Every line of the material below must be repeated exactly.

Top of Information provided

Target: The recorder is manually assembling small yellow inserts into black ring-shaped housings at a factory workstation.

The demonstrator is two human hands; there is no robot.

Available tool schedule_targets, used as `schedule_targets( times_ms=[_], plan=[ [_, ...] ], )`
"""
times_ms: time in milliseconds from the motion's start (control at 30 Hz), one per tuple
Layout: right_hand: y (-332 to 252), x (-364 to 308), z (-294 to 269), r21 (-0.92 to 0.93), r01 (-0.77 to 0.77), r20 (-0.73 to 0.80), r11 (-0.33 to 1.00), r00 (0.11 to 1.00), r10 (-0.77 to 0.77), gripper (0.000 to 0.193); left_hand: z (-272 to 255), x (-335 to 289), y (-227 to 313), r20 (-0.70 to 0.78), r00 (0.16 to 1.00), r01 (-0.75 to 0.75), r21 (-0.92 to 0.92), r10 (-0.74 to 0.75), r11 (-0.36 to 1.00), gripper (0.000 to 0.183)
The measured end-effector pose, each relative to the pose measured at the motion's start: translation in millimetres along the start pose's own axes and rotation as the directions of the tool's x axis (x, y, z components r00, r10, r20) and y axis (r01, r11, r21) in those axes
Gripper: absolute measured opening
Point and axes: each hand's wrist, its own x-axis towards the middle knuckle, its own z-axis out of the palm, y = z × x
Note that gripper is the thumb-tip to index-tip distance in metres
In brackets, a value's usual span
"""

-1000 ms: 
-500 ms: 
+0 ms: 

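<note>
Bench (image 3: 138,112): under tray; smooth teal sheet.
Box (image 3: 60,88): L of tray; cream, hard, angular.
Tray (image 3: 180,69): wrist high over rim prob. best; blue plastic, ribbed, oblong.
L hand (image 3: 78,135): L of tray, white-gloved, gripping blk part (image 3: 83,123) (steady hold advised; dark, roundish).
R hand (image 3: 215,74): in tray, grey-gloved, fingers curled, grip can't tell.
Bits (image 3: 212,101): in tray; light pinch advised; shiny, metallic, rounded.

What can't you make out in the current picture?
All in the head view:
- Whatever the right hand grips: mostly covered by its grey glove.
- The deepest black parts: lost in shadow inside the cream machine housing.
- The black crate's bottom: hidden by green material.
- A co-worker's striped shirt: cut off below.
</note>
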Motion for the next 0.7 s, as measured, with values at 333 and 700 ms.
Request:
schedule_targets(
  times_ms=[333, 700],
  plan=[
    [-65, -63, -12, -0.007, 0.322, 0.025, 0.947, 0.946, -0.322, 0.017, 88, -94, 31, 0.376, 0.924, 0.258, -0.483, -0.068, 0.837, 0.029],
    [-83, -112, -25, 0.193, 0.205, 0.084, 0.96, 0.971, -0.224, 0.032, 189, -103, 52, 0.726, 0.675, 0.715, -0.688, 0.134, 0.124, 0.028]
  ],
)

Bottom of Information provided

Output of the task>
Target: The recorder is manually assembling small yellow inserts into black ring-shaped housings at a factory workstation.

The demonstrator is two human hands; there is no robot.

Available tool schedule_targets, used as `schedule_targets( times_ms=[_], plan=[ [_, ...] ], )`
"""
times_ms: time in milliseconds from the motion's start (control at 30 Hz), one per tuple
Layout: right_hand: y (-332 to 252), x (-364 to 308), z (-294 to 269), r21 (-0.92 to 0.93), r01 (-0.77 to 0.77), r20 (-0.73 to 0.80), r11 (-0.33 to 1.00), r00 (0.11 to 1.00), r10 (-0.77 to 0.77), gripper (0.000 to 0.193); left_hand: z (-272 to 255), x (-335 to 289), y (-227 to 313), r20 (-0.70 to 0.78), r00 (0.16 to 1.00), r01 (-0.75 to 0.75), r21 (-0.92 to 0.92), r10 (-0.74 to 0.75), r11 (-0.36 to 1.00), gripper (0.000 to 0.183)
The measured end-effector pose, each relative to the pose measured at the motion's start: translation in millimetres along the start pose's own axes and rotation as the directions of the tool's x axis (x, y, z components r00, r10, r20) and y axis (r01, r11, r21) in those axes
Gripper: absolute measured opening
Point and axes: each hand's wrist, its own x-axis towards the middle knuckle, its own z-axis out of the palm, y = z × x
Note that gripper is the thumb-tip to index-tip distance in metres
In brackets, a value's usual span
"""

-1000 ms: 
-500 ms: 
+0 ms: 

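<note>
Bench (image 3: 138,112): under tray; smooth teal sheet.
Box (image 3: 60,88): L of tray; cream, hard, angular.
Tray (image 3: 180,69): wrist high over rim prob. best; blue plastic, ribbed, oblong.
L hand (image 3: 78,135): L of tray, white-gloved, gripping blk part (image 3: 83,123) (steady hold advised; dark, roundish).
R hand (image 3: 215,74): in tray, grey-gloved, fingers curled, grip can't tell.
Bits (image 3: 212,101): in tray; light pinch advised; shiny, metallic, rounded.

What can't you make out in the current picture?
All in the head view:
- Whatever the right hand grips: mostly covered by its grey glove.
- The deepest black parts: lost in shadow inside the cream machine housing.
- The black crate's bottom: hidden by green material.
- A co-worker's striped shirt: cut off below.
</note>
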Motion for the next 0.7 s, as measured, with values at 333 and 700 ms.
Request:
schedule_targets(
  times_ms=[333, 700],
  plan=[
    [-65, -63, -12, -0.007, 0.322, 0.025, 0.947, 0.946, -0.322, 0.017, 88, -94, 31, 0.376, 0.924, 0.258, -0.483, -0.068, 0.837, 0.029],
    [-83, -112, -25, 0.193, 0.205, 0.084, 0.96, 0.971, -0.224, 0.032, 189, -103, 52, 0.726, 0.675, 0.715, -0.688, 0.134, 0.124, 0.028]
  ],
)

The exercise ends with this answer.